[Exercise] Your task is to copy each line of the material that includes "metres".

────────────────────────────────────────

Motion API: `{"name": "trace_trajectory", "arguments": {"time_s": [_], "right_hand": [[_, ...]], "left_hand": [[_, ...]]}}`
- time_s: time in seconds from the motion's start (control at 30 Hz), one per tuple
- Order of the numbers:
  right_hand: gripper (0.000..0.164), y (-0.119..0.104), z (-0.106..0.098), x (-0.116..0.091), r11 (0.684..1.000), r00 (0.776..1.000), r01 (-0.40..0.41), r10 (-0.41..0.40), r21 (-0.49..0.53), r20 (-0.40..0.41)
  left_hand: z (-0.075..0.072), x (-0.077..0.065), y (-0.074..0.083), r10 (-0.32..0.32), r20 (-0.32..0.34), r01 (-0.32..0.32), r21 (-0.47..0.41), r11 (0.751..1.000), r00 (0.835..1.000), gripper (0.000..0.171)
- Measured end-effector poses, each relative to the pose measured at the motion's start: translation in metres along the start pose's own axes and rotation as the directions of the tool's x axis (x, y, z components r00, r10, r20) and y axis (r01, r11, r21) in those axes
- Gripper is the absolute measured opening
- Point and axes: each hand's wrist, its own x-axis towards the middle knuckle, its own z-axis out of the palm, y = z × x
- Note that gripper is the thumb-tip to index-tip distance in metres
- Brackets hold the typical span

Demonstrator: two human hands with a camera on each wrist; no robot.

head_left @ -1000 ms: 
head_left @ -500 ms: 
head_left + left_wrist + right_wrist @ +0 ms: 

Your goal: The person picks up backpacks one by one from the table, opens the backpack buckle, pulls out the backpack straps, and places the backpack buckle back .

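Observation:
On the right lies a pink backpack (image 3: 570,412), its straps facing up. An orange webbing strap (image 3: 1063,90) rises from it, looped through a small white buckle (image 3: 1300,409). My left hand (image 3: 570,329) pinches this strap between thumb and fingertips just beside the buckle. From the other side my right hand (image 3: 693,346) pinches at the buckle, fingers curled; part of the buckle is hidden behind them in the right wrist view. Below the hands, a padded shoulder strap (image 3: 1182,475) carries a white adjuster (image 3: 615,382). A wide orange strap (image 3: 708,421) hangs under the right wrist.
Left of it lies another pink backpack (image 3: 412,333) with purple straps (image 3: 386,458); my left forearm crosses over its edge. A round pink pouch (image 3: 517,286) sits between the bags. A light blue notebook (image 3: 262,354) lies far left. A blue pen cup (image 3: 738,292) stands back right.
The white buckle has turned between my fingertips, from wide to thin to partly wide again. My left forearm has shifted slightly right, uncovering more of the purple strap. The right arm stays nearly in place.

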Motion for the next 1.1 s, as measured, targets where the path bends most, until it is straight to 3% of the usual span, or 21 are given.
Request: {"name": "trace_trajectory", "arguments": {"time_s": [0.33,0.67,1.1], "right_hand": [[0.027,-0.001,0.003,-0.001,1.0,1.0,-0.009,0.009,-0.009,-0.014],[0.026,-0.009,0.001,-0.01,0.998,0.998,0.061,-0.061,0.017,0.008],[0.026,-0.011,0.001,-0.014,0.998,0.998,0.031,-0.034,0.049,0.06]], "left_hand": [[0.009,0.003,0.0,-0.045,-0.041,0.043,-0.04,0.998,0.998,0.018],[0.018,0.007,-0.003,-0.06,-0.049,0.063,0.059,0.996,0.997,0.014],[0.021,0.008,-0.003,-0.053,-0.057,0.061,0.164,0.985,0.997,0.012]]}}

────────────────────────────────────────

[Output below]
- Measured end-effector poses, each relative to the pose measured at the motion's start: translation in metres along the start pose's own axes and rotation as the directions of the tool's x axis (x, y, z components r00, r10, r20) and y axis (r01, r11, r21) in those axes
- Note that gripper is the thumb-tip to index-tip distance in metres

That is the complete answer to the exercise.